A empregada não perdeu tempo. Saiu, desesperada, ao encontro do patrão, que já pusera uma trouxa aos ombros, na ponta de um cajado. E já ia tratando de sair de casa, de olhos espavoridos e passos incertos.

- Calma, calma, patrão. Quem está cantando é um cuco sem penas, sem bico. Um cuco que está a pedir chicote.

- Que é que você está me querendo dizer, estúpida? É Deus que me adverte, por meio do cuco, que Ele quer que eu me vá por esse mundão, sem dinheiro, trabalhando aqui e ali, para obter meu sustento e pouso. Espero que minha mulher não saiba de nada: a pobrezinha ficaria tão aborrecida.

- Use um chicote, patrão.
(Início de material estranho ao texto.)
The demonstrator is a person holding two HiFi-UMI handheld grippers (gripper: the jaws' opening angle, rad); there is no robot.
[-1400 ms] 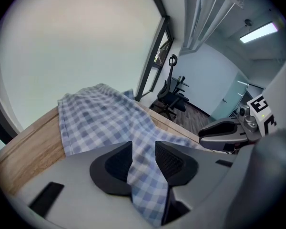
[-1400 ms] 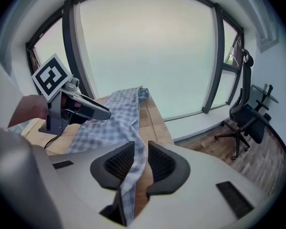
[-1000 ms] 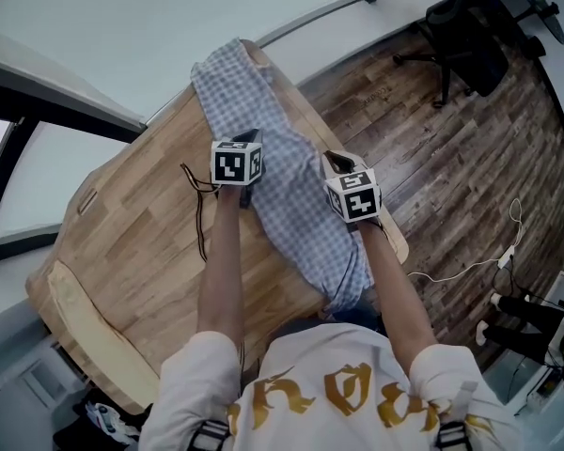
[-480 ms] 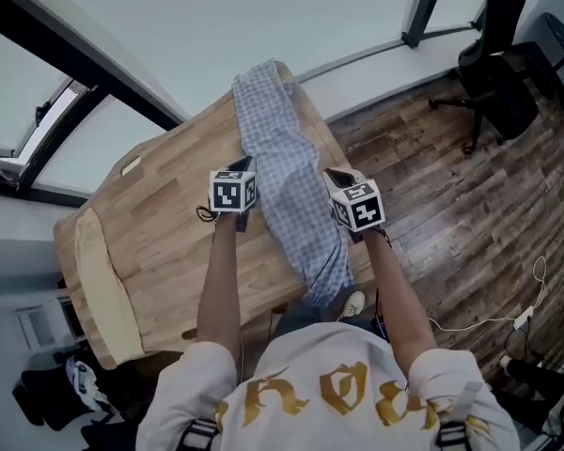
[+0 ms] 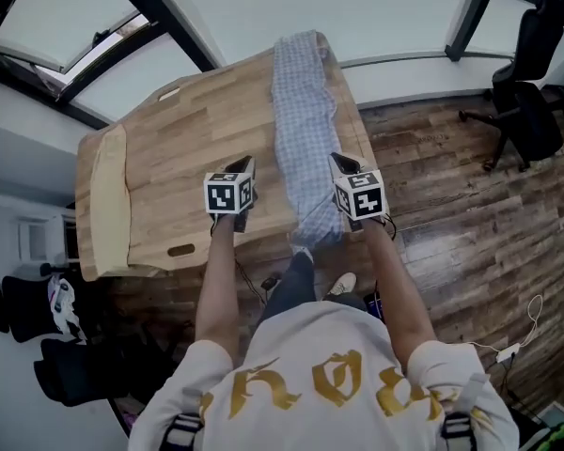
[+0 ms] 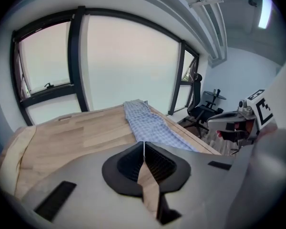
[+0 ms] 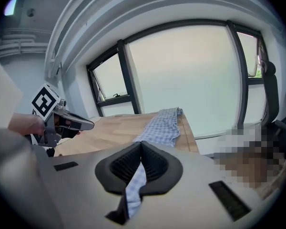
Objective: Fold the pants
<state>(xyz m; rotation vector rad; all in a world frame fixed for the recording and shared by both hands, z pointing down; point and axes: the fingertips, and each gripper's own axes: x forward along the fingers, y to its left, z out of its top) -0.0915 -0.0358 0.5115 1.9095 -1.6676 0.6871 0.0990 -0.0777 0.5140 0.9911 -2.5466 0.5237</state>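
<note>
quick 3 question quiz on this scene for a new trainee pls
1. True or false: the checked pants lie bunched in a heap at the middle of the wooden table.
2. The left gripper has its jaws: A) wide apart, B) together with nothing between them, C) closed on cloth.
3. Fill in: in the head view, the pants lie stretched along the table's ____ side.

Key: 1 false; 2 B; 3 right.

The left gripper [image 5: 239,167] and right gripper [image 5: 344,164] are back from mid-table, now at the near edge of the table [image 5: 169,148], either side of the pants [image 5: 303,120]. The person stands farther off, and floor [image 5: 423,205] and a shoe [image 5: 341,285] now show below that edge.
</note>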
Esse cuco está pedindo é chicote - aconselhou-o a empregada.

Quando a empregada ia acompanhando o triste homem para a porta da saída, pegou um relho, que servia para fustigar o cavalo, e que estava pendurado atrás da porta, e ela despendurou-o. E pô-lo na mão do seu atarantado patrão.

- Patrão, disse-lhe por fim a empregada, não vá embora sem ver o cuco primeiro. Ela é uma ave estranha: nem tem bico, nem asas, nem penas.

A insistência da empregada foi tanta que o homem resolveu caminhar para a árvore. E mergulhou o olhar entre os ramos. Sem avistar o homem, o pretenso cuco tornou a cantar, para melhor reforçar a verdadeira de expulsão, que havia sido dito. Foi aí que o home viu aquele rosto enorme e não teve dúvidas: atirou golpes do relho a valer.

A mulher caiu no chão, uivando:

- Não me bata, marido. Não me bata. Me perdoe.

O homem logo compreendeu tudo. E as chicotadas zuniram no ar e caíram impiedosamente nas costas da malvada.

- A estupidez tem um limite, gritou ele. - Você queria me forçar a ir embora da minha casa, que é minha, que custou o meu esforço. E ainda queria que eu fosse sem o dinheiro que eu havia ganho. Pois bem, mulher malvada, agora quem vai embora pelo mundo, sem dinheiro e sem nada, como queria que eu fosse, é você. E que vá logo, antes que eu me enfeze mais.

A mulher não lhe respondeu nada. Transformou-se em cuco e disparou num voo rápido, para fugir à fúria do homem, subitamente despertado em sua boa-fé. E, como um padre ouvido a respeito dissesse que Deus, ao castigar a perversa com a forma de pássaro, era como se tivesse retirado dos seres humanos. Por isso, ele poderia se casar com que bem entendesse. E o homem não deixou de aproveitar essa liberdade. E se casou com a empregada que, por sinal, se mostrou uma esposa dedicada, carinhosa e leal.